Quanto costa il procedimento per ingiunzione?

Il procedimento per decreto ingiuntivo, rispetto al processo ordinario, si distingue anche per i costi contenuti.

Contributo unificato

Il contributo unificato, è un pagamento obbligatorio per iniziare il procedimento, è determinato in base al valore della causa. Per i procedimenti monitori come il ricorso per decreto, il contributo è dimezzato rispetto ai processi ordinari.

Imposta di bollo

Oltre al contributo unificato, è prevista un’imposta di bollo pari a 27 euro, a titolo di anticipazione forfettaria (art. 30 D.P.R. 115/2002). Tuttavia, non è dovuta per cause davanti al giudice di pace di valore inferiore a 1.100 euro.

Imposta di registro

Se il decreto ingiuntivo diventa esecutivo, è necessario versare l’imposta di registro. L’importo varia a seconda della natura del credito:

  • crediti inferiori a 1.100 euro: esente;
  • crediti soggetti a IVA: imposta fissa di 200 euro;
  • altri crediti: aliquota pari al 3% del valore della controversia.

Spese di notifica

Le spese per la notifica del decreto ingiuntivo variano in base alla modalità scelta:

  • notifica tramite ufficiale giudiziario: circa 20 euro a notifica.
  • notifica tramite PEC: gratuita.

Competenze dell’avvocato

Le competenze dell’avvocato per la procedura monitoria variano in base al valore della controversia. Secondo le tabelle forensi (D.M. 55/2014). Tali importi possono essere soggetti a modifiche concordate tra cliente e legale.

Come opporsi a un decreto ingiuntivo

Il debitore può contestare un decreto ingiuntivo entro i termini di legge indicati, salvo casi eccezionali, come una notifica irregolare, che permettono di agire oltre il termine dimostrando l’irregolarità.
L’opposizione può riguardare il credito (inesistente, già estinto, o privo di certezza, liquidità ed esigibilità), vizi processuali (errori di forma, notifica o documentazione) o errori nell’importo richiesto (somme non dovute o calcoli sbagliati).

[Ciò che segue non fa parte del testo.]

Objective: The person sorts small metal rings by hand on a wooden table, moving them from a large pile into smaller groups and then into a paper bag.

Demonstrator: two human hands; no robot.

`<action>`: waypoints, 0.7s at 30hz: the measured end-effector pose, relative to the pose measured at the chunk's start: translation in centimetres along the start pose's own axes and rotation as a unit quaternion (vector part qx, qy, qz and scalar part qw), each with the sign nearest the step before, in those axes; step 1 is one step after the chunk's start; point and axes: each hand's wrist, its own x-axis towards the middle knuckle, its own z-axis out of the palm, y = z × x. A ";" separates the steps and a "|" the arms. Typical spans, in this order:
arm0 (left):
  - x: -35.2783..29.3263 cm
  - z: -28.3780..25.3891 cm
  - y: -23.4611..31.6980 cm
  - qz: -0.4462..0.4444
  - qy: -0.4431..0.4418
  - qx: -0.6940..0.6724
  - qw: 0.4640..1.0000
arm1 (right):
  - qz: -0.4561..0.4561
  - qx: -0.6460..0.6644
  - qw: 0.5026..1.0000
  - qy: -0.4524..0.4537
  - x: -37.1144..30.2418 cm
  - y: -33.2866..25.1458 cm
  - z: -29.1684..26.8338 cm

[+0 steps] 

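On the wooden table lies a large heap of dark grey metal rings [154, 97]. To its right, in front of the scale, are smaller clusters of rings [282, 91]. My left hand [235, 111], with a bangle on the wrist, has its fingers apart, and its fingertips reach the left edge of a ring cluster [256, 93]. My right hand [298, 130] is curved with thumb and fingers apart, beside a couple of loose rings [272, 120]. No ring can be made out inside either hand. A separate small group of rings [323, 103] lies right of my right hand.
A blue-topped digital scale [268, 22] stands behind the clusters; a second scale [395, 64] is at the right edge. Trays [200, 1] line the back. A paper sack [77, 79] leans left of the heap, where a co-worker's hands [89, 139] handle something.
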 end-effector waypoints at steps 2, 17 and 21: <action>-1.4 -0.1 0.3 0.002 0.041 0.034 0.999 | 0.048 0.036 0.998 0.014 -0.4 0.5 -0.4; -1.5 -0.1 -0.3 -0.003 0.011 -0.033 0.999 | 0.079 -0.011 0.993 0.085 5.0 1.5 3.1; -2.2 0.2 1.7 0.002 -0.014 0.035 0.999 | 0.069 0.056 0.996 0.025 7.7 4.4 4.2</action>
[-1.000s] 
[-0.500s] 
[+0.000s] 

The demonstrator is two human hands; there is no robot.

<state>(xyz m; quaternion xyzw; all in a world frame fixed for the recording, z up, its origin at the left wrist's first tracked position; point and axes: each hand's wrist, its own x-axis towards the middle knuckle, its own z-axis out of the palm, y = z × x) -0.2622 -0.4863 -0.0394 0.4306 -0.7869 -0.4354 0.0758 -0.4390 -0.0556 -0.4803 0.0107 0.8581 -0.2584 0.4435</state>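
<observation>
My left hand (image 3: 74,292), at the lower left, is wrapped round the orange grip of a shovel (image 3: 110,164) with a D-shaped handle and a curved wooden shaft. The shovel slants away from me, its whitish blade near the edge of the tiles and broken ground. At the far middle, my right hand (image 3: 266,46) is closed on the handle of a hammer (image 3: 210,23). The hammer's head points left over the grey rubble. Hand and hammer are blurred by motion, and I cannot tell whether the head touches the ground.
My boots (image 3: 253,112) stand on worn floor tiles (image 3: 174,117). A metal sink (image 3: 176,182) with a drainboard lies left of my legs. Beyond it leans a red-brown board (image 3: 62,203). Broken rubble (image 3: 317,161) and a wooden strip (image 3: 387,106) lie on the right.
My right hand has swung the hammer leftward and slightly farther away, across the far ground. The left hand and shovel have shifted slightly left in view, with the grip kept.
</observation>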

Si presenta un ricorso motivato al tribunale che ha emesso il decreto, aprendo un giudizio ordinario. Il debitore può anche chiedere la sospensione dell’efficacia esecutiva del decreto durante il processo. Il giudice può confermare il decreto, modificarlo (escludendo somme non dovute) o annullarlo. Se l’opposizione viene rigettata, il decreto diventa definitivo ed esecutivo.